Basically, this is what the any type is - it says, here’s this value, it’s defined, but that’s all I know about it. It’s up to YOU as the Function logic to take care. The simple value is exactly that; only, it narrows it down to the simple values.

CFML has changed; and I’m just trying to figure out how to work within the new constraints.

Hi @bennadel, Thanks for your explanation. I now have an idea of your need.

But I hope you will agree that what you’re asking for has the potential to open up a number of cans of worms.

If you replace value.yesNoFormat() with yesNoFormat(value) the code will work as expected. Either form works without error in Adobe ColdFusion.

The expression value.yesNoFormat() implies that value is an object. With value=true it is an object of the wrapper class java.lang.Boolean, With value="yes" it is indeed an object of java.lang.String, hence the error.

The worms are on the loose. As far as I can see, the above situation would be the same if we had Simple type. Would it be more appropriate, in this particular example, to request that Lucee CFML introduce the yesNoFormat function for strings?

Yes, I agree that the worms are loose :laughing: :laughing: I don’t have the best suggestion here - I am mostly feeling the pain and wanted to see what other people would do.

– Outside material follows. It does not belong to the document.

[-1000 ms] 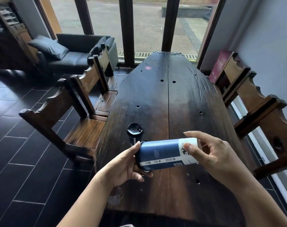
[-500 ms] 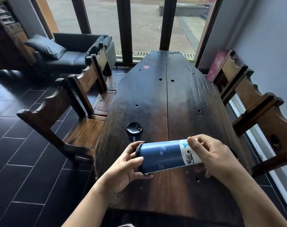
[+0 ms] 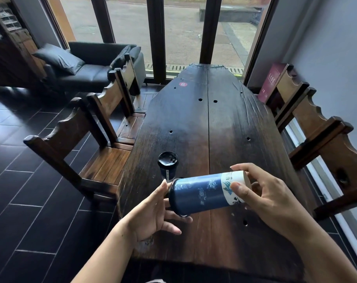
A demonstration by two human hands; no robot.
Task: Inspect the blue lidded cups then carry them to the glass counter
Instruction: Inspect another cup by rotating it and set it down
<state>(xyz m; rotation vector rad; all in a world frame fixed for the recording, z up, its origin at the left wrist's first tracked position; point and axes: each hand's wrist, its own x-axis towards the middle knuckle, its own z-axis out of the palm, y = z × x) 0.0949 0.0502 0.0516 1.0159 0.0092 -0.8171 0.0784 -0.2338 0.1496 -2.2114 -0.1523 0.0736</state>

For now, I just keep using "any" and rely on my controller layer to type-case on the way in:

// Cast to strict Boolean
service.myMethod( value = !! rc.value );

// Cast to strict Numeric
service.myMethod( value = val( rc.value ) );

// Cast to strict Date
service.myMethod( value = dateAdd( "d", 0, rc.value ) );

I like to view the “controller” as the layer that is responsible for wrangling the data. So, if the web-request happens to submit all data a Strings, then I lean on the Controller to translate the String values to the “expected” data type on the CF side.

Of course, this is all predicated on me wanted to use member methods at a lower layer.

Anyway, just thinking out loud - I don’t think there’s an obvious answer.